* [WHAT THE TASK REQUIRES]: Copy out all lines of the material below in which "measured" occurs.

---

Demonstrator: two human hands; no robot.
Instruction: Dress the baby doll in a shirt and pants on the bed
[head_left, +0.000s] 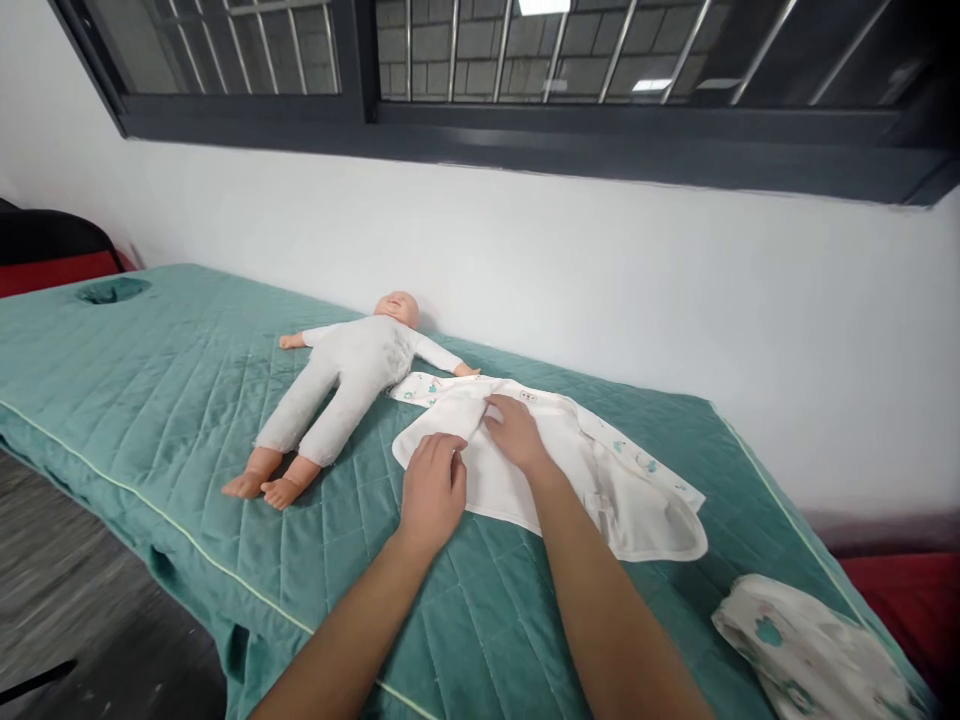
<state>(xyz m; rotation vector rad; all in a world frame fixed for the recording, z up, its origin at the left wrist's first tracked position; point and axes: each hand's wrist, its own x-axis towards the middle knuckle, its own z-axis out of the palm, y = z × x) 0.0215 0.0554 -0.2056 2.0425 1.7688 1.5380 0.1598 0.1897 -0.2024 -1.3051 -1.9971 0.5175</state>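
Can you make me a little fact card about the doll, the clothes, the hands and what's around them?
Shirt: white, spread out, with patterned sleeves
Doll: on its back, arms out, beside the shirt
Left hand: at the shirt's left part
Right hand: on the shirt, near its label
Green cover: quilted, under doll and shirt
Patterned cloth: bunched, lower right
Window: dark frame, bars behind

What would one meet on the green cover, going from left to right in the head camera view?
Hole in the green cover, doll, spread white shirt, bundled printed cloth. The left hand and right hand overlap the shirt.
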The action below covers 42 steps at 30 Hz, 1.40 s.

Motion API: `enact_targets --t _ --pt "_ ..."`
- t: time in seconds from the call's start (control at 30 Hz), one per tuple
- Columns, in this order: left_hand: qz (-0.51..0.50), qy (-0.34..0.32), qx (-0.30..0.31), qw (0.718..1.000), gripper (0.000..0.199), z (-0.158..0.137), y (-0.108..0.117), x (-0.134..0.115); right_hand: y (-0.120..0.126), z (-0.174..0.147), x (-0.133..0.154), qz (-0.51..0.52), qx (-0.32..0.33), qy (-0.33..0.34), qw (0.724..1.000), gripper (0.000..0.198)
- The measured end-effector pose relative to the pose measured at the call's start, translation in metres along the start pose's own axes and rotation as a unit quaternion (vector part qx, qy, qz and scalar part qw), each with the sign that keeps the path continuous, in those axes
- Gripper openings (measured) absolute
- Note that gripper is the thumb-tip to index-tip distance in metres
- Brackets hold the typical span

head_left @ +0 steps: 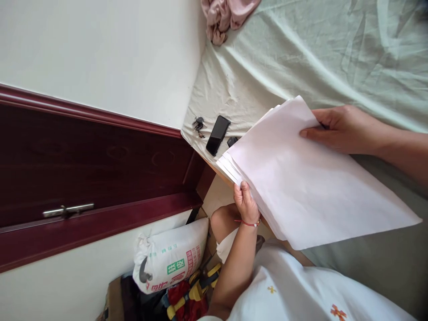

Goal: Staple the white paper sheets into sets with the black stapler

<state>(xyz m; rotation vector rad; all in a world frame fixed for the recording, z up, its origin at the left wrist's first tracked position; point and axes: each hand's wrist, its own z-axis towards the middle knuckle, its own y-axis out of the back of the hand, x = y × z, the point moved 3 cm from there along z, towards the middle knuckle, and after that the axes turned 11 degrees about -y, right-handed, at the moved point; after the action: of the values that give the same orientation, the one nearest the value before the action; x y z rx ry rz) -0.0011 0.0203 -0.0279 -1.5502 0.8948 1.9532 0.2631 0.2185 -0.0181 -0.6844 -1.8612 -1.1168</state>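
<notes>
Hands first. Left hand (245, 203) pinches the near corner of a paper stack (310, 178), thumb on top, fingers under the fanned sheet edges. Right hand (337, 129) lies on the far edge of the stack, fingers curled over the top sheet, pressing or gripping it; the underside is hidden, so I cannot tell how many sheets it holds.

Progress, as a judgement: the sheets are gathered into one pile but not squared. Edges at the left corner step out in a fan, and the far corner shows a few sheets offset. Aligning appears to be in hand, not finished. The stack is tilted, held over the edge of the bed (334, 49); whether its underside touches the sheet cannot be told.

Surroundings: just beside the stack's left corner lie a phone (217, 134), a small dark item (232, 141) nearly touching the paper, and keys (198, 125) beyond. These sit close to the bed's corner edge, so room on that side is tight. A pink cloth (224, 15) lies well apart at the top. The bed surface beyond and to the right of the stack is open and wrinkled, offering room.

Below the bed edge: the person's knee, a printed sack (170, 258), and red-and-yellow items on the floor. A dark wooden door (83, 178) with a metal handle (68, 209) stands to the left, well apart.
</notes>
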Motion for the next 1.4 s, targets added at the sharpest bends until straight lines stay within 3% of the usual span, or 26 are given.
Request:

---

* [RESULT FOR THIS EXERCISE]:
- The measured end-effector pose relative to the pose measured at the call's start, translation in metres along the start pose's own axes and rotation as a unit quaternion (vector part qx, qy, qz and scalar part qw), each with the sign that keeps the path continuous, in those axes
- Gripper openings (measured) absolute

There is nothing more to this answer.